* We conducted a research study to understand user preferences for different gameful design elements.
* The research was conducted between January and April/2017 and published/presented at CHI PLAY on October/2017.
* The results showed that user preferences can be classified in three categories and three groups of gameful design elements. Additionally, the results show that the user’s gender, age, gamification user types and personality traits are all related to their preferred gameful design elements.
* These findings extend our understanding of user preferences in gamification and will enable researchers and practitioners to design better tailored gameful systems in the future.
* More information: https://blog.gamefulbits.com/2017/10/30/elements-gameful-design-classified-user-preferences/
Research on gameplay motivations has shown that players have diverse personal preferences regarding how and what they play. Researchers have developed player type models to capture the diverse styles of play exhibited by different players. This information has been increasingly used in gamification to model user behaviour and design more engaging gameful systems. However, the applicability of these models in gamification has not been supported by empirical evidence yet.
Therefore, our research proposes a new conceptual framework for classifying gameful design elements based on participants’ self-reported preferences to understand user behaviour in gamification. While the HEXAD user types framework describes psychological characteristics of the users, this work proposes a novel way to organize gameful design elements.
Based on our investigation, we propose a classification of eight groups of gameful design elements classified into three categories:
I. Internal Motivations
This represents the user’s interest in their own experience within the system.
Immersion: The elements in this group are related to immersion and curiosity.

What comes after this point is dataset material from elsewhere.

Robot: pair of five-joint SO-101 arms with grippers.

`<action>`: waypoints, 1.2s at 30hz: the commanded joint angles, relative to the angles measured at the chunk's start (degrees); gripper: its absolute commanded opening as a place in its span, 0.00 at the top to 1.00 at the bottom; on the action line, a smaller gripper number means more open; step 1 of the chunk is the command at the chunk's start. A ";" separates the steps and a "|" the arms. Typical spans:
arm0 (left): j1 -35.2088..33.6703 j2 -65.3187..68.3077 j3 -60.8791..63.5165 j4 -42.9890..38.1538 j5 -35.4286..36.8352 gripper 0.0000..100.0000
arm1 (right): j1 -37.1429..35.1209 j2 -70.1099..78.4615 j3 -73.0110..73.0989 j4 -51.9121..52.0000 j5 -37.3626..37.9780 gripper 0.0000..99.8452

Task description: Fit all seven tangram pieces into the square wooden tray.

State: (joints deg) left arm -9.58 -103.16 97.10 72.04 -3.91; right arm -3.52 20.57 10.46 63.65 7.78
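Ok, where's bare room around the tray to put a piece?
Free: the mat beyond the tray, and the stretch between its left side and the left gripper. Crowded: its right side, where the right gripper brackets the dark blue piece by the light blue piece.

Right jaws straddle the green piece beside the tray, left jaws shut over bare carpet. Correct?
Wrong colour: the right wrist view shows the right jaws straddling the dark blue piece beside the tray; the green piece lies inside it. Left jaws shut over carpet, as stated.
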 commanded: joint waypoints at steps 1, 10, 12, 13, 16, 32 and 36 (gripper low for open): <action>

It includes elements related with a narrative or story and elements related with exploration and unpredictability.
Progression: The elements in this group are related to progression and meaning. Thus, it represents the will to be involved in meaningful goals and to feel one is progressing towards achieving them.
II. External Motivations
This represents the user’s interest in earning external incentives and tailoring the system to them.
Incentive: All elements in this group correspond to incentives or rewards that the user might receive, such as
badges, achievements, collectible items, and rewards.

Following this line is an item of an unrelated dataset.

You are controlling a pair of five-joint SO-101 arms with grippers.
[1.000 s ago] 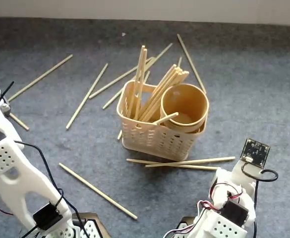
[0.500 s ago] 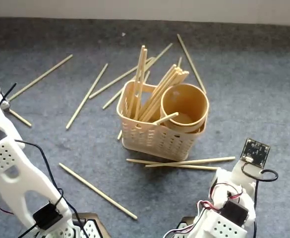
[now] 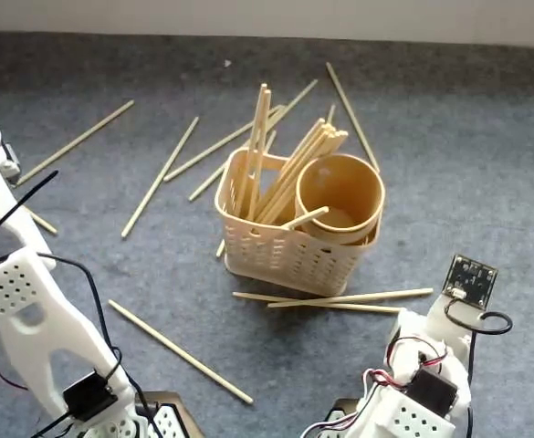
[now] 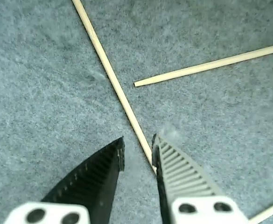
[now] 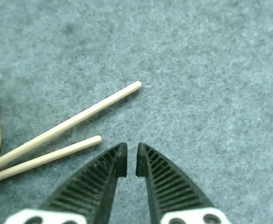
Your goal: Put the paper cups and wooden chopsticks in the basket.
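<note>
High view: basket [image 3: 276, 260] sits mid-carpet [image 3: 486, 164], with the paper cup [image 3: 340, 196] already inside next to a standing bundle of chopsticks [image 3: 296, 176]. Loose sticks lie around it: several beyond the basket, a crossed pair [image 3: 340, 299] just in front, and one long diagonal stick [image 3: 180, 351] nearer the arm bases. Left arm [image 3: 15, 283] is stretched to the far left edge, above a part-hidden stick [image 3: 36, 222]. Right arm [image 3: 422, 383] is folded low, near the pair's ends. Left wrist view: left gripper [image 4: 138, 142] has its jaws apart and holds nothing. Target chopstick [image 4: 110, 77] runs away from the gripper, long axis roughly in line with the fingers and slightly skewed. Its near end is right at the pale finger's tip, so it is off-centre in the gap. Closing here would probably only nip that end, so I'd shift toward the pale side and go further along the stick first. A second stick's end [image 4: 211, 65] lies close by but doesn't touch it. Right wrist view: right gripper [image 5: 130, 153] has its jaws all but together, just a slit, with nothing gripped. Two stick ends [image 5: 80, 119] lie just ahead and to one side, angled across its line. The left arm looks nearer to a pick.
</note>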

Risk/Reward: The elements in this group are related to challenges, gambling, and the rewards that come from winning. Thus, it represents the expectation of winning economically or socially valuable prizes both from challenges and lotteries.

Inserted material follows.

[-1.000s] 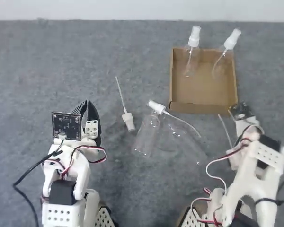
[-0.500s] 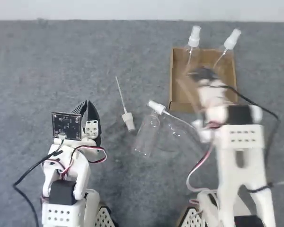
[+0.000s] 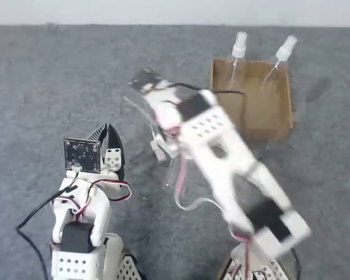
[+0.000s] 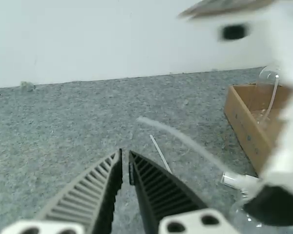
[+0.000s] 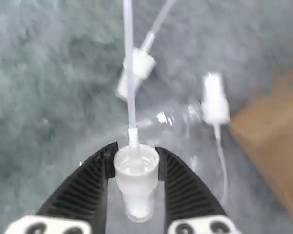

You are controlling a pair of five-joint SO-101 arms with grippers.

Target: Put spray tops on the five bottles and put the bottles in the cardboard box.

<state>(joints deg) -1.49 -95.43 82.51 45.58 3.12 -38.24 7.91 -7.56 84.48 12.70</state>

Customization: The elements in this group are related to three different ways of customizing one’s own experience: (1) customizing the user’s avatar or experience, (2) automatic personalization, or (3) redeeming freely chosen goods with virtual currency or points.
III. Social Motivations
This represents the user’s interest in relatedness and social interactions.
Socialization: All elements in this group correspond to some form of social interaction, including both collaborative, competitive, and entirely social interactions.
Assistance: All elements in this group correspond to the user receiving some sort of aid for their progression, either from the system or from other users.
Altruism: All elements in this group correspond to diverse ways of making a useful contribution, either to the system or to other users, including sharing knowledge or goods, contributing to improve the system, and collaborating with other users.
This research also explained the typical characteristics of the users who are more likely to prefer each group and proposed different ways in which this framework can be used to inform gameful design, either by automatically profiling user preferences or by explicitly asking users about their preferences. These findings extend our understanding of user preferences in gamification and will enable researchers and practitioners to design better tailored gameful systems in the future.